Few things are more pathetic than the bumbling of unspiritual men in seeking to resolve a national crisis which has spiritual causes. I say few things are more pathetic than the bumblings of unspiritual men seeking to resolve a national crisis which has spiritual causes. And here we have the crisis in the false attempts of its resolution. Once again, there are two strands of thought.
There is the first, first of all, the false attempt to resolve the crisis by what I have called a parading of the external signs of a pseudo-repentance. Walking upon the wall, the king suddenly tears his clothes and underneath is a hair shirt. People looking upon him say, oh, look at the signs that the king's heart is broken before God. That the word of the prophet has apparently come through to him as no doubt the prophet Elisha was calling the nation to these very passages which I've read from Leviticus and Deuteronomy and saying to them, look, you've come to the edge of the divine dealings. All of the lesser judgments have not availed. Now you've come to the final judgment. Children are being eaten by their own parents and calling them to repentance.
And suddenly they see a king tear his clothes and underneath is laid bare a hair shirt. Those of you familiar with your Bibles know that this was one of the signs of a man who was humbled and chastened before God. You remember in Jonah chapter 3 the king proclaimed a fast and he himself sat in sackcloth and ashes and God calls his people again and again to the rending of their hearts and not alone the rending of their hearts and the garments but it's obvious from the very next verse verse 31 that the king was only going through a pseudo-repentance. He was merely parading the external signs of what God intended should be the reflection of an inward disposition of the heart.
Then the second false attempt at resolution was to blame the servant of God who laid bare the true cause of the calamity. And in his anger he cries out imagine now with all the signs of repentance upon him externally he cries out with an oath God do so to me and more also if the head of Elisha the son of Shaphat shall stand on him this day.

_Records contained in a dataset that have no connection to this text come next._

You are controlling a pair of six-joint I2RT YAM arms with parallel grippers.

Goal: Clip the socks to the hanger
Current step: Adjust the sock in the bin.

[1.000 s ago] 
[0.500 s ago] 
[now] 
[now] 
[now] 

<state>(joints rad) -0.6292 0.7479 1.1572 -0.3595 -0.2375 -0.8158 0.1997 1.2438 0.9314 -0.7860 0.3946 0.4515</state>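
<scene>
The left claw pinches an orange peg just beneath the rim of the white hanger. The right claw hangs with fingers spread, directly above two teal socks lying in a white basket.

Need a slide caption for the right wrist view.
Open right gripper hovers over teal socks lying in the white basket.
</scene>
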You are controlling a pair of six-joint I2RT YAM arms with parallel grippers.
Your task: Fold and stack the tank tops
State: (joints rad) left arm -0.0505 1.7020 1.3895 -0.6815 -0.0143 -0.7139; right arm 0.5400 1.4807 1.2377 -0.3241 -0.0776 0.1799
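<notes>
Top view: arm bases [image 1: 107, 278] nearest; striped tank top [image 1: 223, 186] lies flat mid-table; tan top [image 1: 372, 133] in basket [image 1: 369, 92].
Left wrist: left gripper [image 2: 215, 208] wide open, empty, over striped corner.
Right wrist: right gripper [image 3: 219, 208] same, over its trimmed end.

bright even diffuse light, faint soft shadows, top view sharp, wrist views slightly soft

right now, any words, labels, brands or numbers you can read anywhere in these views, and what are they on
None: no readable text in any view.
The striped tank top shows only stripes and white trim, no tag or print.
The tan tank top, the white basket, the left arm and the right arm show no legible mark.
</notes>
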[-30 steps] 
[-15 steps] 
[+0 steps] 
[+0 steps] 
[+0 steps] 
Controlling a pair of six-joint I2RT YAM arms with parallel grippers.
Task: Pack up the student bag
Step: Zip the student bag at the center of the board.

Now there's only one way to make sense of that and that is to assume that Elisha as every true prophet was calling the people back to the terms of the covenant of God. The prophet was denounced in departure and declension from Jehovah and his law. And this man Jehoram shows himself to be the son of his father Ahab. For you'll remember in 1 Kings what happened when the nation was also on that occasion under the grip of a frightening famine and it was a famine you'll remember brought about by God through the prediction of Elijah the man of God who said there shall be no rain nor dew but a cold according to my word and when Ahab meets the man of God Ahab the wicked king who's led the nation into its idolatrous worship of Baal and is the very cause of this judgment yet when he meets the man of God what does he say to him? 1 Kings 18 verse 17 Ahab said unto him is it thou thou troubler of Israel? If we can get rid of you Elijah we'd get rid of our troubles. And you'll remember it was the wife of the man of that wicked man Ahab that infamous woman Jezebel and it's almost as though Jehoram is quoting her words 1 Kings 19 and verse 2 then Jezebel
sent a messenger unto Elijah saying so let the gods do to me and more also if I make not thy life as the life of one of them that is one of the slain prophets of Baal by tomorrow about this time she says in the name of the gods whom I serve within 24 hours I'll take the life of the prophet.
You talk about moral and spiritual insanity here it is.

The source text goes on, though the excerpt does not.